— WHAT YOU SHOULD DO —
Copying nothing before it, reproduce the line that holds "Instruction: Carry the" and every line after it in the data, exactly.
Start of GIVEN DATA
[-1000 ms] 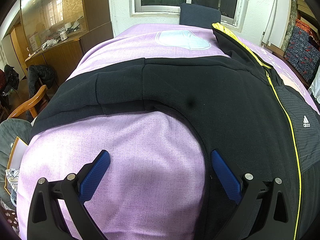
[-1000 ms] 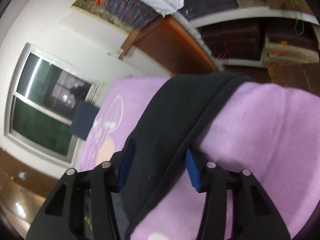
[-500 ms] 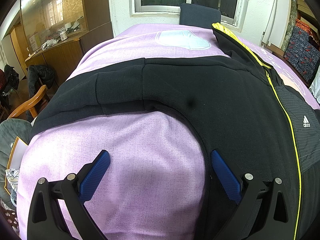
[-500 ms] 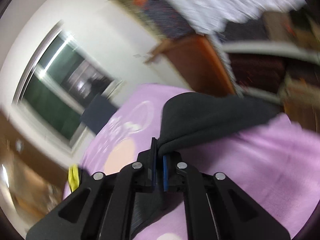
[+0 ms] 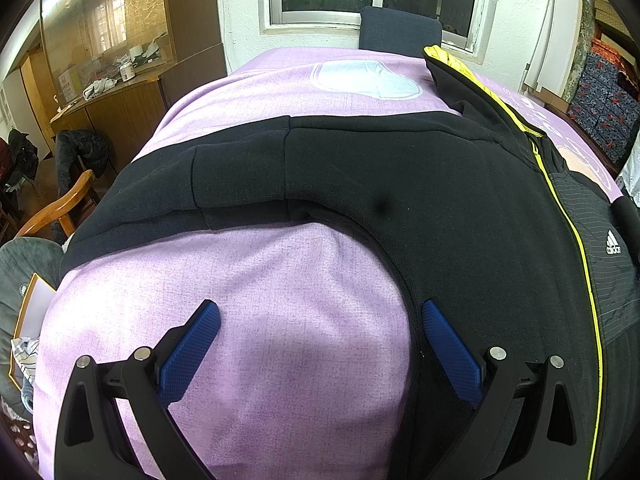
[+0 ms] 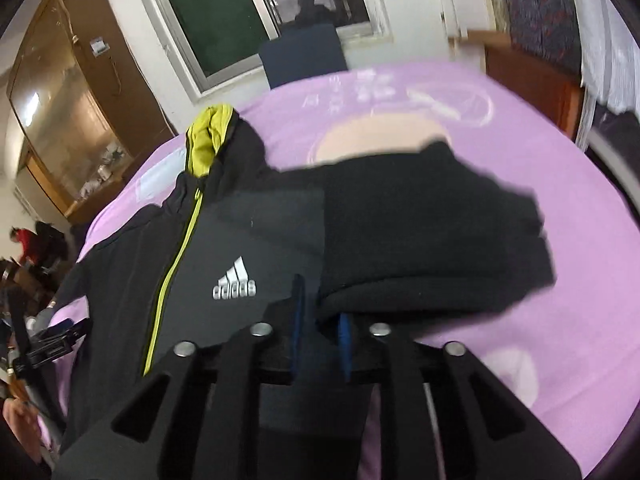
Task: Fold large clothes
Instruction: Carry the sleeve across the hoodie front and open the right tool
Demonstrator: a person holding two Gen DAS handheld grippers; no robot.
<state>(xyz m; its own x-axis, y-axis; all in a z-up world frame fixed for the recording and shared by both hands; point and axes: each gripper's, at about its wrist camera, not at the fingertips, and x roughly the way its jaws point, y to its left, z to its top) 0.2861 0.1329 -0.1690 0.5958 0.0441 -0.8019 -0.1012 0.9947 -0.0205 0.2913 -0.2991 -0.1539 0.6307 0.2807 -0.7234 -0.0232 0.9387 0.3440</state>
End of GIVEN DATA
— RESULT —
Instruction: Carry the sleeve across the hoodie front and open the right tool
Demonstrator: a person holding two Gen DAS handheld grippers; no robot.
<state>(xyz m; its own x-axis, y-axis; all in a z-up world frame fixed for the recording and shared by both hands; point and axes: each gripper's, at about its wrist camera, not at the fingertips, and x roughly the way its jaws point, y to its left, z to its top) 0.2861 0.1329 -0.1690 0.5958 0.0441 -0.8019 -0.1012 0.9947 -0.0205 0.2913 -0.2991 -0.1539 0.6307 0.2807 -0.7234 -0.0232 0.9387 0.3440</state>

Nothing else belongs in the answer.